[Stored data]
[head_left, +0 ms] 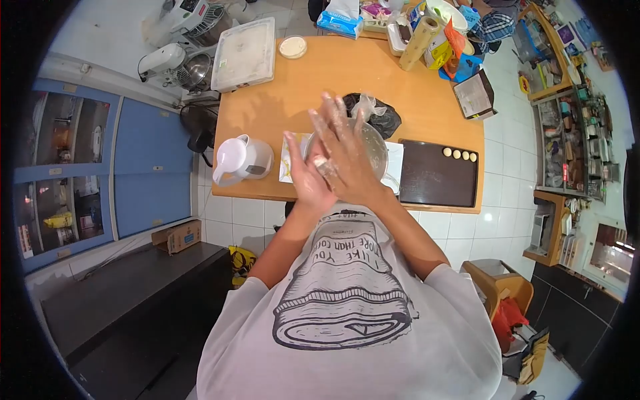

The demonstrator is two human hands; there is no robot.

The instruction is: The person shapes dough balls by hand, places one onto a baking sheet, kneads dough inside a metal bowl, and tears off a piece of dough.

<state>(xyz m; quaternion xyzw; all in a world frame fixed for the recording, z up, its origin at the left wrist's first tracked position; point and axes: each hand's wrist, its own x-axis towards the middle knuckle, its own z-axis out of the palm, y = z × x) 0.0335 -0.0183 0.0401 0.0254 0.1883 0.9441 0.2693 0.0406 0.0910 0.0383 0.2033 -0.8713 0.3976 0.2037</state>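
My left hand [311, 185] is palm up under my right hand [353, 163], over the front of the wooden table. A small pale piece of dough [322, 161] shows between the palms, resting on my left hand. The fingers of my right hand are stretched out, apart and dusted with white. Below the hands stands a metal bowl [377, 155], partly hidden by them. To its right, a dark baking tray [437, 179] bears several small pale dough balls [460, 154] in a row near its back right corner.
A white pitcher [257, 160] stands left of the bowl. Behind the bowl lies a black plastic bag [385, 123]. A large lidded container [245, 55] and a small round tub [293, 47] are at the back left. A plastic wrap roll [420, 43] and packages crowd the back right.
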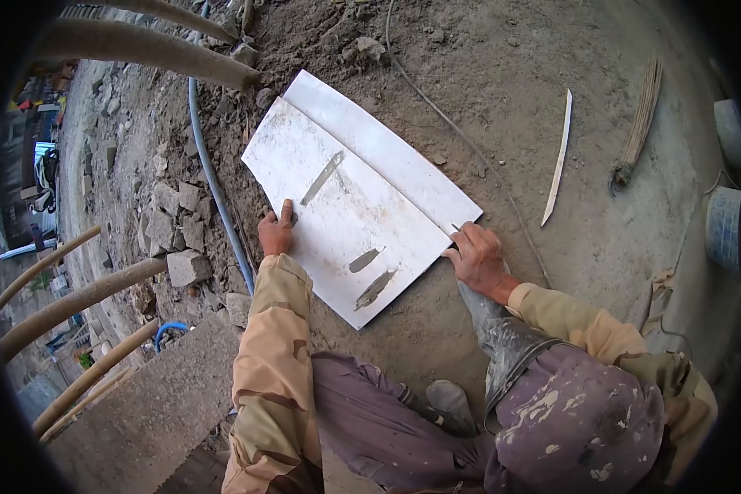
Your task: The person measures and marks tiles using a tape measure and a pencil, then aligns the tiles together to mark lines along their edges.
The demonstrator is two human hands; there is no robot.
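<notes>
Two flat white tiles lie overlapped on the dirt ground. The upper tile [350, 214] has grey cement-like patches and dusty smears; the lower tile [379, 140] shows along its far side. At the upper tile's left edge, my left hand [277, 232] grips with the thumb raised along the rim; its other fingers are partly hidden. My right hand [479, 257] is closed at the right corner, by the tiles' overlapping edges. A thin dark pencil-like tool [456, 227] pokes out between its fingertips, too small to name surely.
Beyond my right hand lie a narrow white strip [557, 156] and a bundle of thin sticks [640, 123]. A cable [461, 136] crosses the dirt. Left are a grey-blue pipe [209, 169], broken stones [177, 210] and wooden poles [152, 51]. A bucket-like container [723, 226] stands far right.
</notes>
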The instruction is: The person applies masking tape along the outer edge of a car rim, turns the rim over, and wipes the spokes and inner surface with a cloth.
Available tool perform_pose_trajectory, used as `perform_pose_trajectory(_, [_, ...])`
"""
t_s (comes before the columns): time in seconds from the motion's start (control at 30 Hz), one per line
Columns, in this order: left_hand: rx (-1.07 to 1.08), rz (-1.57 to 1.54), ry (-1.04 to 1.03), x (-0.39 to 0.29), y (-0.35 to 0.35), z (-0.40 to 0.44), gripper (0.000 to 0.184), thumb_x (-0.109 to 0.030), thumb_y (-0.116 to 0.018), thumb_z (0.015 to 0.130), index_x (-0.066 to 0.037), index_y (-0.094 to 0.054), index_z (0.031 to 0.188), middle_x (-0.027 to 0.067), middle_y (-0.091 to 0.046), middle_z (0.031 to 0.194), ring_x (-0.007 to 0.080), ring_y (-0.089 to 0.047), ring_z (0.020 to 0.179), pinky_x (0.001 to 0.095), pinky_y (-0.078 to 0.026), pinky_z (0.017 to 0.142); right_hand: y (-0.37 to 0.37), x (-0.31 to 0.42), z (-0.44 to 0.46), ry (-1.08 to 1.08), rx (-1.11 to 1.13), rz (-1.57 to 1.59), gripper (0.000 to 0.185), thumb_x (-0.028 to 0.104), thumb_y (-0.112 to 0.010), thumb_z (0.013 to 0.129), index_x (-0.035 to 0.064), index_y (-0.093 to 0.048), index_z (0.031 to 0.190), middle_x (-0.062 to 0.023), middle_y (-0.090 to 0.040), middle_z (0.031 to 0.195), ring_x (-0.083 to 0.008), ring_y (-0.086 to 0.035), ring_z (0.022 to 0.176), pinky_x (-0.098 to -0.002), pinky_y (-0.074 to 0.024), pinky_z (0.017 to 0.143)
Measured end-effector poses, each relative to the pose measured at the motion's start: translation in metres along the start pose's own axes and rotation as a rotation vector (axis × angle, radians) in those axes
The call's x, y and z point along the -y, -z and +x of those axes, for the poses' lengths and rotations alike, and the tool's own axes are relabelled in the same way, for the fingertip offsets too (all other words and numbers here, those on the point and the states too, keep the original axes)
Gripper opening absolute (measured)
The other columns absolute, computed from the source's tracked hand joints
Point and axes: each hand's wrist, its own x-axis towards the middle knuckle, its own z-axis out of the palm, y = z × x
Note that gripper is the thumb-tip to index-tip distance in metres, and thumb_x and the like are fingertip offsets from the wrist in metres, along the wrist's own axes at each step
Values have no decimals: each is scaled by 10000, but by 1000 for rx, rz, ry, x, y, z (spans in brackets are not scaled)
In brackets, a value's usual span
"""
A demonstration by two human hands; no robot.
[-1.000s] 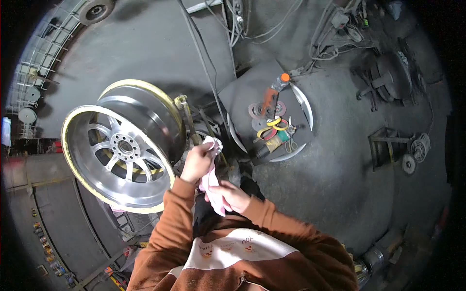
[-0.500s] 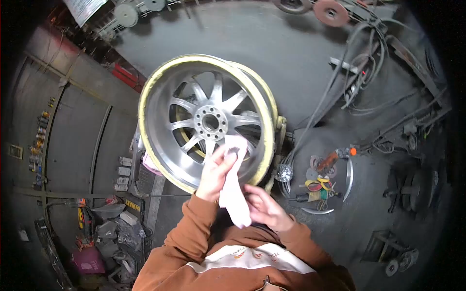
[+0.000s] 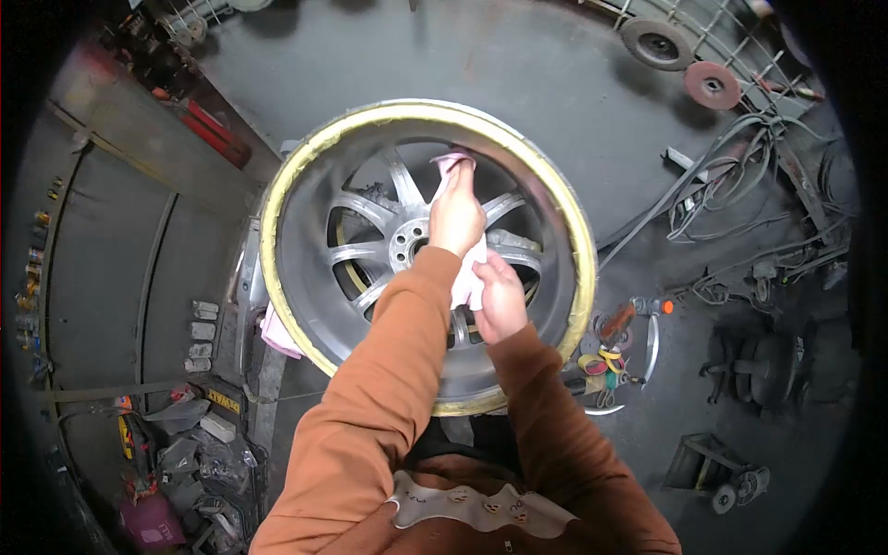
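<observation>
A metal wheel rim point(image 3: 282, 268) with several spokes, its edge wrapped in yellow tape, lies before me with its hollow side up. My left hand point(image 3: 457, 215) reaches over the hub into the rim, its fingers closed on a pale pink cloth point(image 3: 470, 285) at the far spokes. One end of the cloth sticks out past the fingertips. Lower down and to the right, my right hand point(image 3: 500, 298) grips the hanging part of the cloth with thumb and fingers. Both hands cover parts of the hub and spokes.
Another pink cloth point(image 3: 279, 333) shows left of the rim. Right of it are tape rolls point(image 3: 593, 363) and an orange-tipped tool point(image 3: 653, 306). Grinding discs point(image 3: 713, 85) hang on a wire rack at the back right, above tangled cables point(image 3: 731, 194). A cluttered tool box point(image 3: 217, 453) stands front left.
Both hands have moved forward from the rim's near edge to inside it, carrying the cloth. My left hand is now at the far spokes, and the view has shifted.
</observation>
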Motion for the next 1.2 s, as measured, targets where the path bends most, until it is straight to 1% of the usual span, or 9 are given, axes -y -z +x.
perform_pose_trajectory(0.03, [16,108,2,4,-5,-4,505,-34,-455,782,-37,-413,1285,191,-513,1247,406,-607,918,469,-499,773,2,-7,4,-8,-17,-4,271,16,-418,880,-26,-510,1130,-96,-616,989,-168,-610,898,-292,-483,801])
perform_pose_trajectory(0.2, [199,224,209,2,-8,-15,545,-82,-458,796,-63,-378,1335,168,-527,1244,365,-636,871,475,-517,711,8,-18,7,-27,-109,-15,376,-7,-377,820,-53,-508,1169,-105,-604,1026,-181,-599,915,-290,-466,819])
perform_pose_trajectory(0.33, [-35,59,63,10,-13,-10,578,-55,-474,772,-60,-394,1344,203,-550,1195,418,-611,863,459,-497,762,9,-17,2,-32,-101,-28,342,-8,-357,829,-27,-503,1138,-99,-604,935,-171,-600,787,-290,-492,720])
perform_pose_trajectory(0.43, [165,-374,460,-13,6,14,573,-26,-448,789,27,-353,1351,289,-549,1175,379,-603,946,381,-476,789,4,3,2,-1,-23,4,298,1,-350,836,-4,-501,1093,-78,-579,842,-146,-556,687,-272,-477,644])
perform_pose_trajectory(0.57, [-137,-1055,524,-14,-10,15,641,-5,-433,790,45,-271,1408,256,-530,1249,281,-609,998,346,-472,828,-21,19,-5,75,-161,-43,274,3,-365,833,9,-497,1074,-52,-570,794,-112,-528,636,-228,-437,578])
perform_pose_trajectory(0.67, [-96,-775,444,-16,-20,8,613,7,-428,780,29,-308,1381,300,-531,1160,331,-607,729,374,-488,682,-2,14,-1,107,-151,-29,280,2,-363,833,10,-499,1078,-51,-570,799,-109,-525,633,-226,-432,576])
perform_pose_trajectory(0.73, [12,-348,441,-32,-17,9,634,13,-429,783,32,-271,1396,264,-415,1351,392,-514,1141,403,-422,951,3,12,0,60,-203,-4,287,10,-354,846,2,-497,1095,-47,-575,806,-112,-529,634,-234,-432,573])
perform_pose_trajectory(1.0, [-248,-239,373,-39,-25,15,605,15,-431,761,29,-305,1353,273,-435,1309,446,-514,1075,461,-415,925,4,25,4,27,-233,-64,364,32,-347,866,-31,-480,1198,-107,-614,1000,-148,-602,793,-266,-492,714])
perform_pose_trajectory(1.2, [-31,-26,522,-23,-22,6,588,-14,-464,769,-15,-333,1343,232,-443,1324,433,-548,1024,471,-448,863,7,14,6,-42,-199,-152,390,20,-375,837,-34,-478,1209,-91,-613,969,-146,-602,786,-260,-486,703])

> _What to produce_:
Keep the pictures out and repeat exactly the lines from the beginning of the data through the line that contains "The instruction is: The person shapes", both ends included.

> _Finished task_:
[head_left, +0 ms] 

The demonstrator is two human hands; there is no robot.

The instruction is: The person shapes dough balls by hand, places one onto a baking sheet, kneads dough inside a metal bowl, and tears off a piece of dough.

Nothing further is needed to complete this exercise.